Eugene Prévost – Électrification et mariage

Mario Lacroix Auteur : Mario Lacroix 07 Jan 2019

Eugene Prévost – Électrification et mariage (Partie 2 de 11)

La période de 1920 et 1921 est marquée par une crise économique mondiale, mais le village de Ste-Claire s’en sort assez bien grâce à son agriculture. C’est lors de cette période qu’Eugène s’achète un fusil à peinture : il est le premier à posséder un tel appareil sur la rive sud de Québec. Cet outil lui sert à raffiner son produit de meuble, mais aussi lui permet d’obtenir le contrat de réfection de peinture du pont de fer du village : un contrat de $ 675.00. Il a seulement 21 ans.

L’électricité tarde à arriver au village, donc Eugène fait des démarches avec le village voisin. Après plusieurs discussions et réunions, il décide de produire lui-même son courant par force motrice avec l’aide de turbines hydrauliques et de piles. Il réussit à faire fonctionner ses équipements avec un système de courroies. Par la suite, il propose au conseil du village d’installer une ligne de poteaux et de fournir quelques résidences avec abonnement : de cette façon il devance de 5 ans l’arrivée officielle de l’électricité par la compagnie Shawinigan Water & Power !

Au printemps de 1922, il se marie à Clarisse Leblond et ils auront 14 enfants dont 10 vivants. Elle est une femme dévouée, à l’image d’Eugène.

En 1923, il veut changer sa voiture Ford pour une Chevrolet série 490 avec cabine ouverte de 5 passagers. Elle possède un démarreur électrique, mais la tendance est aux voitures avec cabines fermées. En 1922, 30% des voitures étaient à habitacle fermées. Pour Eugène, l’imagination et la réalisation se confondent… Il modifie donc sa voiture, le toit et les vitres ! Même sa femme participe au projet en fabriquant la voûte !

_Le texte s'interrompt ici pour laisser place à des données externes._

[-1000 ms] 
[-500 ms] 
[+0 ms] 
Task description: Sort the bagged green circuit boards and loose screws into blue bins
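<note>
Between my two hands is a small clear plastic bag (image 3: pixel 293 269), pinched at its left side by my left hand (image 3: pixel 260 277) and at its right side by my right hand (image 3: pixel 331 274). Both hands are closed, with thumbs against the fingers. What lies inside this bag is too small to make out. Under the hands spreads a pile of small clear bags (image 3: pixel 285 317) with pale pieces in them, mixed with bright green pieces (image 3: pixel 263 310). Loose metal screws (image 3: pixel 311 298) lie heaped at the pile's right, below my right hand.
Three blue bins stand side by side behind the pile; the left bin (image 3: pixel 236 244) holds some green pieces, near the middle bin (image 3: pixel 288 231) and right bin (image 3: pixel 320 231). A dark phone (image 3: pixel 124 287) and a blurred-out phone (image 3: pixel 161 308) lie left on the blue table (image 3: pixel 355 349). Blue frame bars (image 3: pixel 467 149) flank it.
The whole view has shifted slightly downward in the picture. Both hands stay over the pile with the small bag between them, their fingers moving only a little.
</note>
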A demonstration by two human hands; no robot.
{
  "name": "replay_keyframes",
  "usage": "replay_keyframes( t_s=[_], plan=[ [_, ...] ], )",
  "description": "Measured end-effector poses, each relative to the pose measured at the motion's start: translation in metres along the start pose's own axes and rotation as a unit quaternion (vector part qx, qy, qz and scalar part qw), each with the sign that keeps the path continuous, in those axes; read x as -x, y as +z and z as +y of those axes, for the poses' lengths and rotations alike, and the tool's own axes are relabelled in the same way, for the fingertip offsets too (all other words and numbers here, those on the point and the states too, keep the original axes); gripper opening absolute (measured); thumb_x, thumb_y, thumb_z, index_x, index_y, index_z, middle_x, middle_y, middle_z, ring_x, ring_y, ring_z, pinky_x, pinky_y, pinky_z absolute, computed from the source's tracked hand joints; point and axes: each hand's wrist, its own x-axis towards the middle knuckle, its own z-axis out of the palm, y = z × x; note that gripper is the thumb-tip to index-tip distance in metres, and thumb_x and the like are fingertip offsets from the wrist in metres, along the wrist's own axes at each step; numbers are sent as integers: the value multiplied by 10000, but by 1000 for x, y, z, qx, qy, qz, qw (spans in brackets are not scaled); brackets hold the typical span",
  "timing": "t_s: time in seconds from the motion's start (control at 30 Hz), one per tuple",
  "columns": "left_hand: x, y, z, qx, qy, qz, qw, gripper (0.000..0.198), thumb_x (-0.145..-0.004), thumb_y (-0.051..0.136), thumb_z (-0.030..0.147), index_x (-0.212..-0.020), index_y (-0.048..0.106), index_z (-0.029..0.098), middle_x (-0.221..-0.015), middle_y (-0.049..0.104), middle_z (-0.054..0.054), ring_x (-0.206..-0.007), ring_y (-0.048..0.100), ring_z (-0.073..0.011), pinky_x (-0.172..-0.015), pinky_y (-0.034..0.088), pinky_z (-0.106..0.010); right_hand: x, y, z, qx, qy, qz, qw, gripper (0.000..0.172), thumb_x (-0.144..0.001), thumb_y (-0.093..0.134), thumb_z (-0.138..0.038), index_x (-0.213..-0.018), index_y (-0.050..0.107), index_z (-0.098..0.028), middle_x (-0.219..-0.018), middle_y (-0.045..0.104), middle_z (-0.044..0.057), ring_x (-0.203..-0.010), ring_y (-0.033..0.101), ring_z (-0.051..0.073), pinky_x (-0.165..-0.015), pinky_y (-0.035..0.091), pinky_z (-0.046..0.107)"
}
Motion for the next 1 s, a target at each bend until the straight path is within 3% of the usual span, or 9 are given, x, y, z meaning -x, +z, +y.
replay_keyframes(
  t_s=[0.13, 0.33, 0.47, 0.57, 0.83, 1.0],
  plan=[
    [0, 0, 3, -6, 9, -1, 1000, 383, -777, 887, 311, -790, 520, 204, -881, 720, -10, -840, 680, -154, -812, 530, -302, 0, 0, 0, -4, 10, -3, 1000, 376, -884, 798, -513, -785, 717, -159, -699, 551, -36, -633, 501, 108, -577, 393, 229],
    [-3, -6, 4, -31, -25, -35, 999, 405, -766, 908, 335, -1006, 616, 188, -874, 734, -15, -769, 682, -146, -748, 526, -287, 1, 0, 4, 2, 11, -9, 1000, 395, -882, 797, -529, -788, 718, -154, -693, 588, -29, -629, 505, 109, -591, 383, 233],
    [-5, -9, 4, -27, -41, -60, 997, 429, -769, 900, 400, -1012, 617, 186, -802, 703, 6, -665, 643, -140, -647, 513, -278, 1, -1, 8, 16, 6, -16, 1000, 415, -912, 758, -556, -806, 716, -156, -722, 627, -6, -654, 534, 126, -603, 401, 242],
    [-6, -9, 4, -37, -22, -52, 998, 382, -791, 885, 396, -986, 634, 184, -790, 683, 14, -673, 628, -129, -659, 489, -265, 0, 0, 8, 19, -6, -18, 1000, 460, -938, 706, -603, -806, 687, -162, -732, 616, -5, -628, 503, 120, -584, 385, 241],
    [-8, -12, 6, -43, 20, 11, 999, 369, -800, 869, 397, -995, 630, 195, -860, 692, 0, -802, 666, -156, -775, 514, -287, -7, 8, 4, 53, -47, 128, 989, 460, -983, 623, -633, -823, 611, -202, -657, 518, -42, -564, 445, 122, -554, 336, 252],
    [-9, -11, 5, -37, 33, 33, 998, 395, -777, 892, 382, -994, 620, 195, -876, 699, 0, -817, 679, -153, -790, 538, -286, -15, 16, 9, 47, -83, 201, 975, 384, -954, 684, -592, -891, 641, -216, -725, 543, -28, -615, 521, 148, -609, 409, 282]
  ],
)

La population découvre encore les multiples talents de notre Eugène, surtout en matière d’ébénisterie, de carrosserie et d’électricité. Mine de rien, la modification qu’il fait à son véhicule devient l’élément déclencheur de l’industrie d’autobus…

 

Pendant ce temps, en 1919, le premier bus arrive à Montréal. À Québec, Autobus Drolet existe déjà depuis 3 ans, avec une ligne entre L’Ancienne-Lorette et Québec, en plus du Tramway.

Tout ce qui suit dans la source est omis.